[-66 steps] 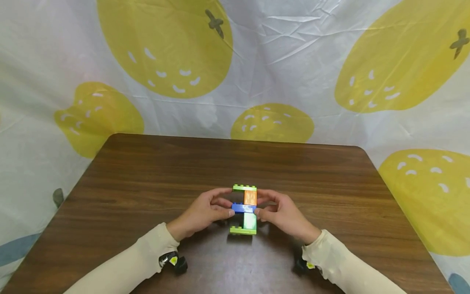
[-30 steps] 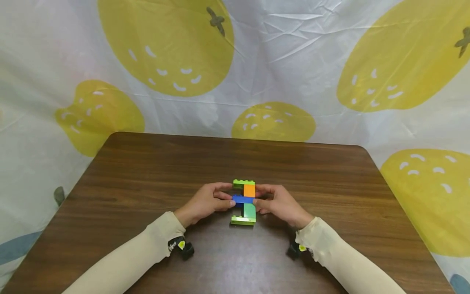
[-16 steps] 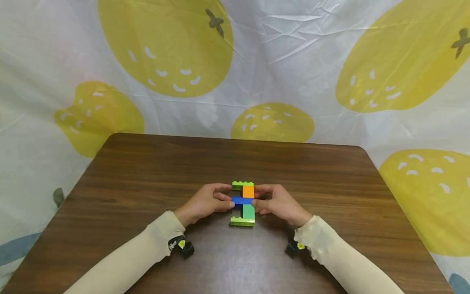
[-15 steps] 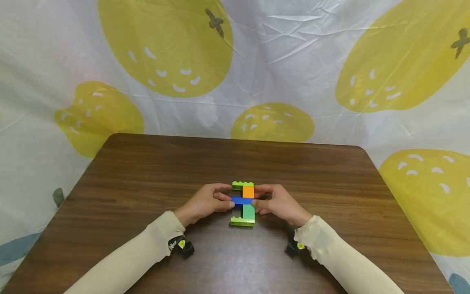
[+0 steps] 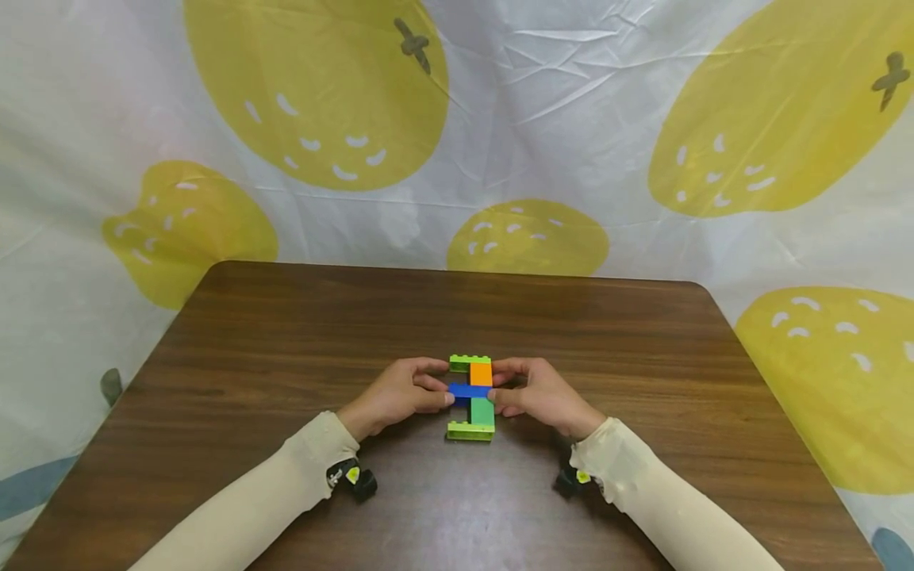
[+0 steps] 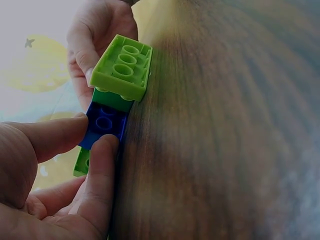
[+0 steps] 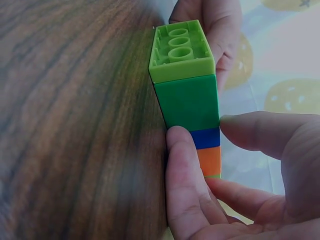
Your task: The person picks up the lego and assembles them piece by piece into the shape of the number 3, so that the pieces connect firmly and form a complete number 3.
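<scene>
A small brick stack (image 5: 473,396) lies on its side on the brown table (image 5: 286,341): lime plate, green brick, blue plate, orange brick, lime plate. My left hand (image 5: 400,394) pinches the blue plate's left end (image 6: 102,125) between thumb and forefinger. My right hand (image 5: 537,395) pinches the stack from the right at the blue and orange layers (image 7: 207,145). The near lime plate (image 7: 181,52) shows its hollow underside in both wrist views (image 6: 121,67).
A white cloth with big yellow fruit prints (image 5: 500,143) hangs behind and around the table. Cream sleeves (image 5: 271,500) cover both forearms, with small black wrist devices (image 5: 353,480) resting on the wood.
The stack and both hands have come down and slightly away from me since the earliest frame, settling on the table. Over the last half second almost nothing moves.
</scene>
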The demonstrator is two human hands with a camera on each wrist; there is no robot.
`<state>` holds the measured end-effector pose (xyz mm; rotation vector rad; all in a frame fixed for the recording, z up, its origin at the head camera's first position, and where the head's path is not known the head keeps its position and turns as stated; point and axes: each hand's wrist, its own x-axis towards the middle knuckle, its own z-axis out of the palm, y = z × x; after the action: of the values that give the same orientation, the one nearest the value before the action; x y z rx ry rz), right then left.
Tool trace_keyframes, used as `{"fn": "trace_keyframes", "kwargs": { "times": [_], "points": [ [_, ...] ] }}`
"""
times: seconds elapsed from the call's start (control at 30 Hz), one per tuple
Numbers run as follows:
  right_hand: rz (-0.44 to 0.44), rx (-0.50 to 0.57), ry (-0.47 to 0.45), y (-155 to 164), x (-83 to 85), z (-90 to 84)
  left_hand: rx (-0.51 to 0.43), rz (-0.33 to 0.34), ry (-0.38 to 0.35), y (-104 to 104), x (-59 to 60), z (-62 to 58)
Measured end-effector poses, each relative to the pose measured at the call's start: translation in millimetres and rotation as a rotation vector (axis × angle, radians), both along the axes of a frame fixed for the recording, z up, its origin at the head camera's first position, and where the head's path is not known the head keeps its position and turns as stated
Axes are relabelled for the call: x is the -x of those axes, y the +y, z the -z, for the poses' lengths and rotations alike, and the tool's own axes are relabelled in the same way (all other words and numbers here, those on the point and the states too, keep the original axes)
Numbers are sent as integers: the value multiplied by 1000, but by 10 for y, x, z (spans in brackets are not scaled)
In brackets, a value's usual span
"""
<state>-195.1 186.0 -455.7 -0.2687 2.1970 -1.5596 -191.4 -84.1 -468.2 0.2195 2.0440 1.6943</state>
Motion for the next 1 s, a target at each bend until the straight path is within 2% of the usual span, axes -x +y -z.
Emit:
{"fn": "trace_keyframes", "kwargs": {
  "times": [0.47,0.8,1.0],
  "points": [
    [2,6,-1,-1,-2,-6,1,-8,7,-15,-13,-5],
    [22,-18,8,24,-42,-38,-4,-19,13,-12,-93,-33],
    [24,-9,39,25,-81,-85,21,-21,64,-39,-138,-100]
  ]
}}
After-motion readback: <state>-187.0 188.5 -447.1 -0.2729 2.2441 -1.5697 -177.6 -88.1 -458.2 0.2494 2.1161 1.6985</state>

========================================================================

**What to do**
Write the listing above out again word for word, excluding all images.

**Completed exercise**
[-66 steps] 
[-30 steps] 
[-16 steps] 
[-15 steps] 
[+0 steps] 
[+0 steps] 
[+0 steps] 
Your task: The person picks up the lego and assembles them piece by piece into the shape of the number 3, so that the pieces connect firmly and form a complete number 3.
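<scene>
A small brick stack (image 5: 473,396) lies on its side on the brown table (image 5: 286,341): lime plate, green brick, blue plate, orange brick, lime plate. My left hand (image 5: 400,394) pinches the blue plate's left end (image 6: 102,125) between thumb and forefinger. My right hand (image 5: 537,395) pinches the stack from the right at the blue and orange layers (image 7: 207,145). The near lime plate (image 7: 181,52) shows its hollow underside in both wrist views (image 6: 121,67).
A white cloth with big yellow fruit prints (image 5: 500,143) hangs behind and around the table. Cream sleeves (image 5: 271,500) cover both forearms, with small black wrist devices (image 5: 353,480) resting on the wood.
The stack and both hands have come down and slightly away from me since the earliest frame, settling on the table. Over the last half second almost nothing moves.
</scene>
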The demonstrator is two human hands with a camera on each wrist; there is no robot.
`<state>` holds the measured end-effector pose (xyz mm; rotation vector rad; all in a frame fixed for the recording, z up, its origin at the head camera's first position, and where the head's path is not known the head keeps its position and turns as stated; point and axes: each hand's wrist, its own x-axis towards the middle knuckle, its own z-axis out of the palm, y = z × x; after the action: of the values that give the same orientation, the one nearest the value before the action; x y z rx ry rz), right then left.
Tool trace_keyframes, used as `{"fn": "trace_keyframes", "kwargs": { "times": [_], "points": [ [_, ...] ] }}`
"""
times: seconds elapsed from the call's start (control at 30 Hz), one per tuple
Numbers run as follows:
  right_hand: rz (-0.44 to 0.44), rx (-0.50 to 0.57), ry (-0.47 to 0.45), y (-155 to 164), x (-83 to 85), z (-90 to 84)
  left_hand: rx (-0.51 to 0.43), rz (-0.33 to 0.34), ry (-0.38 to 0.35), y (-104 to 104), x (-59 to 60), z (-62 to 58)
Measured end-effector poses, each relative to the pose measured at the call's start: translation in millimetres and rotation as a rotation vector (axis × angle, radians), both along the axes of a frame fixed for the recording, z up, its origin at the head camera's first position, and where the head's path is not known the head keeps its position and turns as stated
Axes are relabelled for the call: x is the -x of those axes, y the +y, z the -z, for the poses' lengths and rotations alike, and the tool's own axes are relabelled in the same way (all other words and numbers here, those on the point and the states too, keep the original axes)
Numbers are sent as integers: the value multiplied by 1000, but by 10 for y, x, z (spans in brackets are not scaled)
In brackets, a value's usual span
"""
<state>-195.1 186.0 -455.7 -0.2687 2.1970 -1.5596 -191.4 -84.1 -468.2 0.2195 2.0440 1.6943</state>
Motion for the next 1 s, a target at each bend until the straight path is within 2% of the usual span, axes -x +y -z.
Emit:
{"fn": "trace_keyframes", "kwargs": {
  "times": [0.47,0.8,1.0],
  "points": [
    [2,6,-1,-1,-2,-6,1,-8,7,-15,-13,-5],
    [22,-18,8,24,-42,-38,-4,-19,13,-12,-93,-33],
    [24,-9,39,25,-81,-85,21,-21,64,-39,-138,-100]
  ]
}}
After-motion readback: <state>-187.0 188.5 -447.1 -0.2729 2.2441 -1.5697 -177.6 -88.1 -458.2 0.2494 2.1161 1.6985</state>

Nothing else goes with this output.